What is being asked | The data below should be duplicated in full, unchanged.

Excerpts from a dataset
Segment Open

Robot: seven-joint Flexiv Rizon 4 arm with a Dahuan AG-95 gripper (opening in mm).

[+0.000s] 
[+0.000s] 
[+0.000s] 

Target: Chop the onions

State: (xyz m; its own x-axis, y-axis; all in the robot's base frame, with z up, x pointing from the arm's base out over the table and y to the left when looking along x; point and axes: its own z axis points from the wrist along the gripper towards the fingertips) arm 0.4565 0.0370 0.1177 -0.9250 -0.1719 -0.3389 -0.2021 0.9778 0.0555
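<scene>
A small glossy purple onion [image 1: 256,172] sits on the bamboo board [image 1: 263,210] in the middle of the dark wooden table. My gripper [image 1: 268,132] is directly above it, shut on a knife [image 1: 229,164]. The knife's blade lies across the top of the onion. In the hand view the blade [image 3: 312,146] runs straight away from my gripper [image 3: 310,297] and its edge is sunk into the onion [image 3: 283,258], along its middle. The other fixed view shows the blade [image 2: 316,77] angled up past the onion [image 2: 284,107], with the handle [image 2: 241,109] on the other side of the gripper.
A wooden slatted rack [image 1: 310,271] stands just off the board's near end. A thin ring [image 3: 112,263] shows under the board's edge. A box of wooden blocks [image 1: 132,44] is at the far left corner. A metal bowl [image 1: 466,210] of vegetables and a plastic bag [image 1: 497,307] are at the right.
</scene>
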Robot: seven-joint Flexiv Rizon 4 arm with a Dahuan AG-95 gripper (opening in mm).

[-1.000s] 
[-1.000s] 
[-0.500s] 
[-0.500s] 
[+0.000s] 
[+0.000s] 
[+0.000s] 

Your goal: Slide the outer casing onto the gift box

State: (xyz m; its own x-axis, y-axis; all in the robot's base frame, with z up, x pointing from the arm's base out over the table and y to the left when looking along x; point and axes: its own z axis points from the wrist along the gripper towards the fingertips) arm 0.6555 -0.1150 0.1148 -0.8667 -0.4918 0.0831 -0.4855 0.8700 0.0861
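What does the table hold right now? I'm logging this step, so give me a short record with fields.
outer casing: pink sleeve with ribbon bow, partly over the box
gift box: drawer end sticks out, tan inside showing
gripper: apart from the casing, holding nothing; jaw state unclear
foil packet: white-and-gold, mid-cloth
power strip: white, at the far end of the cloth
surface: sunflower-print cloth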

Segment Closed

Answer section |
Robot: seven-joint Flexiv Rizon 4 arm with a Dahuan AG-95 gripper (opening in mm).

[+0.000s] 
[+0.000s] 
[+0.000s] 

Target: Chop the onions

State: (xyz m; its own x-axis, y-axis; all in the robot's base frame, with z up, x pointing from the arm's base out over the table and y to the left when looking along x; point and axes: its own z axis points from the wrist along the gripper towards the fingertips) arm 0.4565 0.0370 0.1177 -0.9250 -0.1719 -0.3389 -0.2021 0.9778 0.0555
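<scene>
A small glossy purple onion [image 1: 256,172] sits on the bamboo board [image 1: 263,210] in the middle of the dark wooden table. My gripper [image 1: 268,132] is directly above it, shut on a knife [image 1: 229,164]. The knife's blade lies across the top of the onion. In the hand view the blade [image 3: 312,146] runs straight away from my gripper [image 3: 310,297] and its edge is sunk into the onion [image 3: 283,258], along its middle. The other fixed view shows the blade [image 2: 316,77] angled up past the onion [image 2: 284,107], with the handle [image 2: 241,109] on the other side of the gripper.
A wooden slatted rack [image 1: 310,271] stands just off the board's near end. A thin ring [image 3: 112,263] shows under the board's edge. A box of wooden blocks [image 1: 132,44] is at the far left corner. A metal bowl [image 1: 466,210] of vegetables and a plastic bag [image 1: 497,307] are at the right.
</scene>
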Robot: seven-joint Flexiv Rizon 4 arm with a Dahuan AG-95 gripper (opening in mm).

[-1.000s] 
[-1.000s] 
[-0.500s] 
[-0.500s] 
[+0.000s] 
[+0.000s] 
[+0.000s] 

Your goal: Slide the outer casing onto the gift box

State: (xyz m; its own x-axis, y-axis; all in the robot's base frame, with z up, x pointing from the arm's base out over the table and y to the left when looking along x; point and axes: its own z axis points from the wrist along the gripper towards the fingertips) arm 0.6555 -0.1150 0.1148 -0.8667 -0.4918 0.0831 -0.4855 0.8700 0.0861
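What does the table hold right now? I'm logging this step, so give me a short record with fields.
outer casing: pink sleeve with ribbon bow, partly over the box
gift box: drawer end sticks out, tan inside showing
gripper: apart from the casing, holding nothing; jaw state unclear
foil packet: white-and-gold, mid-cloth
power strip: white, at the far end of the cloth
surface: sunflower-print cloth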

Above is the complete output.